*THE DATA*:

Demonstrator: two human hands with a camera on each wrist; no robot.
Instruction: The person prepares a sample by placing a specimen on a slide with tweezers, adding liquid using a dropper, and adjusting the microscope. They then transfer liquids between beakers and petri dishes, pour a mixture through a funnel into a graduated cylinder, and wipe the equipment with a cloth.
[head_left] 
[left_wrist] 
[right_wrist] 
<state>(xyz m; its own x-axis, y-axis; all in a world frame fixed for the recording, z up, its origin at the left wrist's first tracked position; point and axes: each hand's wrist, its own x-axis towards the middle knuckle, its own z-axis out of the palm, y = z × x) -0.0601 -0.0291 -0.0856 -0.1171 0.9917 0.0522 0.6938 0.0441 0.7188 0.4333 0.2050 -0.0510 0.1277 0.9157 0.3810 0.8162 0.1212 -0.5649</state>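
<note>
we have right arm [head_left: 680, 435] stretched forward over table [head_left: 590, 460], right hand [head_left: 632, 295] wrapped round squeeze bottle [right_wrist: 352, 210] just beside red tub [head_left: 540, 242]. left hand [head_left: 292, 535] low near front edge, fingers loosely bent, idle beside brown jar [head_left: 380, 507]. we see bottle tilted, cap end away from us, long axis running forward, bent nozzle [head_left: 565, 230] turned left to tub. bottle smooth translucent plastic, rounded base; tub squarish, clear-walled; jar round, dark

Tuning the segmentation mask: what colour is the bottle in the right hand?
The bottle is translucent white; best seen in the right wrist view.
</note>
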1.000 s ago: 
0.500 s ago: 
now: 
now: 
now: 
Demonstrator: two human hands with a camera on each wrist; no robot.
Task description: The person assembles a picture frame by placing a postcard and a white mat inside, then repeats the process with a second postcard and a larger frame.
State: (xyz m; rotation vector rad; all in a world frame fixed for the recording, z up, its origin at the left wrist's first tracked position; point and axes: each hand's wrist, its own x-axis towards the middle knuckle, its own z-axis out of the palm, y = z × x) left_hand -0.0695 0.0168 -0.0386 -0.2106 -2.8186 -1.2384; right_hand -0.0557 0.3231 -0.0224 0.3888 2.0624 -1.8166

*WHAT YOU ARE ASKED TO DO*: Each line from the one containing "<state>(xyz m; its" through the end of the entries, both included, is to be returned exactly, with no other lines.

*RESULT OF THIS EXERCISE*:
<state>(xyz m; its own x-axis, y-axis; all in a world frame fixed for the recording, z up, its origin at the left wrist's first tracked position; point and axes: each hand's wrist, its own x-axis towards the middle knuckle, its own z-axis out of the palm, y = z × x) -0.0601 -0.0291 -0.0856 -0.1171 0.9917 0.0522 0.6938 0.0441 0.7188 0.4333 0.2050 -0.0510 0.1277 0.9157 0.3810 0.8162 0.1212 -0.5649</state>
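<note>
we have right arm [head_left: 680, 435] stretched forward over table [head_left: 590, 460], right hand [head_left: 632, 295] wrapped round squeeze bottle [right_wrist: 352, 210] just beside red tub [head_left: 540, 242]. left hand [head_left: 292, 535] low near front edge, fingers loosely bent, idle beside brown jar [head_left: 380, 507]. we see bottle tilted, cap end away from us, long axis running forward, bent nozzle [head_left: 565, 230] turned left to tub. bottle smooth translucent plastic, rounded base; tub squarish, clear-walled; jar round, dark

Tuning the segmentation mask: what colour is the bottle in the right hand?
The bottle is translucent white; best seen in the right wrist view.
</note>
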1.000 s ago: 
0.500 s ago: 
now: 
now: 
now: 
Demonstrator: two human hands with a camera on each wrist; no robot.
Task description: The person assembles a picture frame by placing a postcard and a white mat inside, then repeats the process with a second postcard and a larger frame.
State: (xyz m; rotation vector rad; all in a world frame fixed for the recording, z up, its origin at the left wrist's first tracked position; point and axes: each hand's wrist, its own x-axis towards the middle knuckle, its own z-axis out of the palm, y = z × x) left_hand -0.0695 0.0168 -0.0386 -0.2106 -2.8186 -1.2384; right_hand -0.0557 0.3231 -0.0224 0.3888 2.0624 -1.8166

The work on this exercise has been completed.